**Task statement:** Give only the number of lines in the data that include the string "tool".

**Data below:**
════════

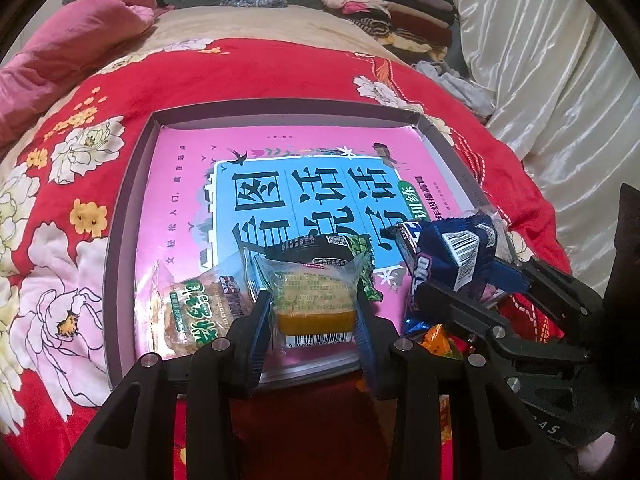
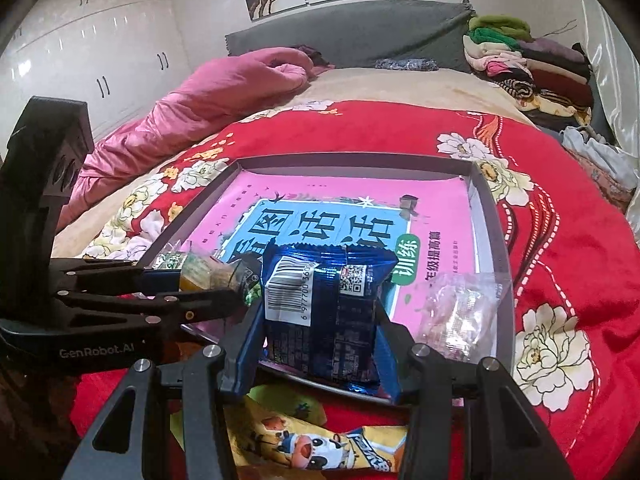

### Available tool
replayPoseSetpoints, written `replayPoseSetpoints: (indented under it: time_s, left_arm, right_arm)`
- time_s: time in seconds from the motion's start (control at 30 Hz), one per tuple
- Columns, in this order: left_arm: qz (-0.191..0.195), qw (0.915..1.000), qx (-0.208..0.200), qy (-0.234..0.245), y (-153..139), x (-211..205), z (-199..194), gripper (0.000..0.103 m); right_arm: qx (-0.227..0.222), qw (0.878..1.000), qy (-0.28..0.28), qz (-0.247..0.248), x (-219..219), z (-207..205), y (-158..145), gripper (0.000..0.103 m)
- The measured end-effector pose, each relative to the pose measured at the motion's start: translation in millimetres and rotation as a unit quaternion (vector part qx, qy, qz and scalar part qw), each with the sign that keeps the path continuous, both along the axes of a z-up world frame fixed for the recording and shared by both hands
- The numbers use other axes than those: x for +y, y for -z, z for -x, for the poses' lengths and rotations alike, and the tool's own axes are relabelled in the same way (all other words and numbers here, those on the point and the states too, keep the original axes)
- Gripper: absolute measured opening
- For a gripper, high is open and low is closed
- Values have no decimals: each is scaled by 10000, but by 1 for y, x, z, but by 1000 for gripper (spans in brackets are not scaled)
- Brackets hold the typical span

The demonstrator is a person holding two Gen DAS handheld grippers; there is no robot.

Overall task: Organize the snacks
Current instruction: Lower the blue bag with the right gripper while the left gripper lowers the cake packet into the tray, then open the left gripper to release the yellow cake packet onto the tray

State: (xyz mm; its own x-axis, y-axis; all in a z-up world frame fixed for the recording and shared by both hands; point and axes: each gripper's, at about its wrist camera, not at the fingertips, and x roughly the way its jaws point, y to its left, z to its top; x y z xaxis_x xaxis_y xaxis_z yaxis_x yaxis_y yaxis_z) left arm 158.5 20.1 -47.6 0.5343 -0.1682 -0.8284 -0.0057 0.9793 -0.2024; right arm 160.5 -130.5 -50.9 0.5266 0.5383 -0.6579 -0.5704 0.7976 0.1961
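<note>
A: How far along is the snack sorting?

B: Partway, I'd judge. The shallow box (image 1: 120, 216) with the pink book cover lining its bottom already holds a clear-wrapped pastry with green print (image 1: 196, 312) near its front left corner, a dark green-edged packet (image 1: 320, 250) behind the left gripper's load, and a clear bag of pale sweets (image 2: 460, 316) by the right wall.

A: And what's left?

B: A yellow cartoon-cow packet (image 2: 316, 444) and a small orange wrapper (image 1: 438, 340) lie on the red floral bedspread (image 1: 280, 72), in front of the box. Both look unsorted.

A: The grippers?

B: The left gripper (image 1: 314, 316) has its jaws closed narrowly on a yellow cake in clear wrap (image 1: 314, 304), pinched at both sides and hanging over the box's front edge. The right gripper (image 2: 320, 344) clamps a blue foil snack packet (image 2: 320, 304) upright, barcode facing the camera, also at the front rim.

A: Released yet?

B: Neither; both packets sit squarely between the fingers.
</note>
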Motion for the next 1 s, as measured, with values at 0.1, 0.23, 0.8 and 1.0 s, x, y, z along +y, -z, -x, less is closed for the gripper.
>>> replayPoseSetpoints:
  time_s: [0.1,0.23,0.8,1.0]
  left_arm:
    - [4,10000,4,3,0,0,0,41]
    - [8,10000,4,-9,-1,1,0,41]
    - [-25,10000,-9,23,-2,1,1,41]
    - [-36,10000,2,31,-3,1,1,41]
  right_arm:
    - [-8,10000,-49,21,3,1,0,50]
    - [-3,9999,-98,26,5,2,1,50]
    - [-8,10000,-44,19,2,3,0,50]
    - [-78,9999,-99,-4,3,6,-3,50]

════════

**Your response:** 2